The compare step of CRE, CMPARE, connects the polygons and
arcs of the current image with corresponding polygons and arcs of
the previous image. CMPARE solves the problem of correlating
features between two similar images and is composed four sub
sections:
1. make shape nodes for polygons.
2. compare and connect polygons one to one.
3. compare and connect polygons two to one.
4. compare and connect vertices of connected polygons.

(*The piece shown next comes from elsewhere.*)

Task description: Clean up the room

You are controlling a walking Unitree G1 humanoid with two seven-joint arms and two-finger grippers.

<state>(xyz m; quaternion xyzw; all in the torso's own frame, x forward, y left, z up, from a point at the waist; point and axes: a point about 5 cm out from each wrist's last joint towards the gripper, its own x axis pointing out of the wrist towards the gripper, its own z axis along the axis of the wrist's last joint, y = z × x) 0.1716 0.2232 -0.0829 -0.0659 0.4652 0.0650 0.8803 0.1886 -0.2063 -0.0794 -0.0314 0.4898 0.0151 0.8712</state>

First, the shape nodes of all the polygons of an image are
computed. The shape node contains the center of mass and the lamina
inertia tensor of a polygon. The lamina inertia tensor of a polygon
with N sides is computed by summation over N trapezoids. The
trapezoid corresponding to each side is formed by dropping
perpendiculars "up" to the top of the image frame; each such
trapezoid consists of a rectangle an a right triangle; since the
sides of polygons are directed vectors the areas of the triangles
and rectangles can be arranged to take positive and negative values
such that a summation will describe the interior region of the
polygon as positive. The equations necessary for computing the
lamina inertia tensor of a polygon are collected in a table in the
postscripts to this paper and were derived by using Goldstein's
Classical Mechanics [1] as a reference. The meaning of the inertia
tensor is that it characterizes each polygon by a rectangle of a
certain length and width at a particular location and oriention; and
of further importance such inertia tensors can be "added" to
characterize two or more polygons by a single rectangle. It is the
lamina inertia tensor rectangles that are actually compared by CRE.
Second, all the shapes of the polygons of one level of the
first image are compared with all the shapes of the polygons of the
corresponding level of the second image for nearly exact match. The
potentially (M*N/2) compares is avoided by sorting on the center of
mass locations. In CRE, which is intended for comparing sequences
of pictures of natural scenes; match for center of mass location is
tested first and most strictly, followed by match for inertia.
Pointers between matching polygons are placed in the time link
positions of the polygon nodes and the polygons are considered to be
mated in time. ~I1973,800;F8- 32 -
COMPARING.
Third, all the unmated polygons of a level are considered
two at a time and a fusion shape node for each pair is made. The
potentially (N*N/2-N) fusion shapes are avoided because there is a
maximum possible unmated inertia in the other image; lo, if there
are no unmated polygons in one image then the extra polygons of the
first image can be ignored. In the event where there are unmated
polygons in corresponding levels of the two images, the fusion
shapes of one are compared with the polygon shapes of the other.
The fusion (fission) compare solves the rather nasty problem,
illustrated in figures 9A and 9B of linking two contour polygons of
one image with a single contour polygon in the next image.
Fourth, the vertices of polygons mated in time are compared
and mated. To start a vertex compare, the vertices of one polygon
are translated, rotated and dilated to get that polygon's lamina
inertia tensor coincidant with its mate (or mates). Conceptually,
each vertex of one polygon is compared with each vertex of the other
polygon(s) and the mutually closest vertices (closer than an
epsilon) are considered to be mated. Actually the potential (N*M)
compares is avoided by a window splitting scheme similiar to that
used in hidden line elimination algorithms (like Warnock's).
The results of vertex compare and mate are illustrated in
figures 9A and 9D; the compare execution takes less than a second on
images such as the pump, blocks, and dolls that have appeared in
this paper. The applications of this compare might include the
aiming of a pixel correlation comparator (such as Quam's);
recognition and location of an expected object; or the location and
extent of an unknown object. It is this latter application that
will be described in my forthcoming thesis.